# [YOUR ASSIGNMENT]
Read through the material below and find each line that has the word "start"; copy it.

»»

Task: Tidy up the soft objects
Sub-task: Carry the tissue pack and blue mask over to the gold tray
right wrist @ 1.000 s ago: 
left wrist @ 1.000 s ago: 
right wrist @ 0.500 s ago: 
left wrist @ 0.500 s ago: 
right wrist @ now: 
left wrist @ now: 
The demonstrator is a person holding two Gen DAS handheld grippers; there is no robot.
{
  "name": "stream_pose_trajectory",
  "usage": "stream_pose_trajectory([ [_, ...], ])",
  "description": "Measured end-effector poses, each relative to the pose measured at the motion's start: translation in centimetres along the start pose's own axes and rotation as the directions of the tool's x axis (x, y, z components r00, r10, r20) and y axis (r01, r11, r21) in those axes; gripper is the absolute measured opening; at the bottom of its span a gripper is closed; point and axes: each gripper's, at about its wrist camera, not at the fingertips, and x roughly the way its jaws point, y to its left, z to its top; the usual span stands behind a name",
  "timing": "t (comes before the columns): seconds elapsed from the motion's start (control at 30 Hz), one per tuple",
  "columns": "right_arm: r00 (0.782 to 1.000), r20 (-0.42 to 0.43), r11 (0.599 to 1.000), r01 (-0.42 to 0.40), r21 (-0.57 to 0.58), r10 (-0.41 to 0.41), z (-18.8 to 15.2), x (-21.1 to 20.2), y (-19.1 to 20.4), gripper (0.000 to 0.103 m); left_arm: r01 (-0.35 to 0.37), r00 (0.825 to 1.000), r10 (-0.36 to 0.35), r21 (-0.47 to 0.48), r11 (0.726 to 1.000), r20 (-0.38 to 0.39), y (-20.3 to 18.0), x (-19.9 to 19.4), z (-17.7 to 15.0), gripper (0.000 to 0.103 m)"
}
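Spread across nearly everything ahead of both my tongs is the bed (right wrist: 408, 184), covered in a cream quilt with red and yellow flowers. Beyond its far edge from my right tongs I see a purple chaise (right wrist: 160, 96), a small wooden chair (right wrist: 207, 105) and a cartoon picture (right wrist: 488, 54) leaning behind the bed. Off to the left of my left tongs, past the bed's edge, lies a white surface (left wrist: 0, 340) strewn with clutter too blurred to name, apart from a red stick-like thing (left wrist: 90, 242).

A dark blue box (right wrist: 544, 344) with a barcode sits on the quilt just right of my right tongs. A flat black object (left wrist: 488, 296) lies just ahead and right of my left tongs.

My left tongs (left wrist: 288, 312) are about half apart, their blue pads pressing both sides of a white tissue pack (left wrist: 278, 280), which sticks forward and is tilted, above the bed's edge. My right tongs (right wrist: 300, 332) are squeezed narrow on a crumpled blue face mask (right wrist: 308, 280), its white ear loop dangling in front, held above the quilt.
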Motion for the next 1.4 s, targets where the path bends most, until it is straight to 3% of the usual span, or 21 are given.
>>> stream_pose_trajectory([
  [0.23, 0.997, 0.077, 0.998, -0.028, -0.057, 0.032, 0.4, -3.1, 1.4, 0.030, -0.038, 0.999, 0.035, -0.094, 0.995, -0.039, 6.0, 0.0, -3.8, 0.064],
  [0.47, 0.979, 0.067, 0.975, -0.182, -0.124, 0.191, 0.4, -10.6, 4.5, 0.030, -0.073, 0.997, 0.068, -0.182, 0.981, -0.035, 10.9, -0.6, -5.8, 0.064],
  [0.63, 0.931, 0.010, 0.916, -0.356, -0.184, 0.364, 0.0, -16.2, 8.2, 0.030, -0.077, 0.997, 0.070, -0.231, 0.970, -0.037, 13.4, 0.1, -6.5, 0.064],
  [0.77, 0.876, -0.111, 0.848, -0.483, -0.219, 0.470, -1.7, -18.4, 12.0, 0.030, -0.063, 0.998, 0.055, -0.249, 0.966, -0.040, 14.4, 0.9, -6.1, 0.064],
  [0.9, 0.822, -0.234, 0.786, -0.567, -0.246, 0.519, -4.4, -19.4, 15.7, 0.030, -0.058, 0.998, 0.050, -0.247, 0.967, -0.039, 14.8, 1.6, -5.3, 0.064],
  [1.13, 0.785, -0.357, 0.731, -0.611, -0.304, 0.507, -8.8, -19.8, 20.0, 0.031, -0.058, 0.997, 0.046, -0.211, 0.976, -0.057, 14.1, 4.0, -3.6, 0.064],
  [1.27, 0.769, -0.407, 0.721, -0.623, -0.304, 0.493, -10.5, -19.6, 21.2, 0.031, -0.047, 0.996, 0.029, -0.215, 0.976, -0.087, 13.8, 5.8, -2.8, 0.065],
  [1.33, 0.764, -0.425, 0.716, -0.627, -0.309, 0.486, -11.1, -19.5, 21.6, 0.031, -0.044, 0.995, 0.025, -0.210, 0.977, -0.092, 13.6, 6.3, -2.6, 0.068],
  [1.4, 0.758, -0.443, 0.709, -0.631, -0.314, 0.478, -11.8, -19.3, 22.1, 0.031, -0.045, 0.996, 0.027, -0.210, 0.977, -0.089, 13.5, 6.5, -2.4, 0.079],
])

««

# [ANSWER SECTION]
  "description": "Measured end-effector poses, each relative to the pose measured at the motion's start: translation in centimetres along the start pose's own axes and rotation as the directions of the tool's x axis (x, y, z components r00, r10, r20) and y axis (r01, r11, r21) in those axes; gripper is the absolute measured opening; at the bottom of its span a gripper is closed; point and axes: each gripper's, at about its wrist camera, not at the fingertips, and x roughly the way its jaws point, y to its left, z to its top; the usual span stands behind a name",
  "timing": "t (comes before the columns): seconds elapsed from the motion's start (control at 30 Hz), one per tuple",

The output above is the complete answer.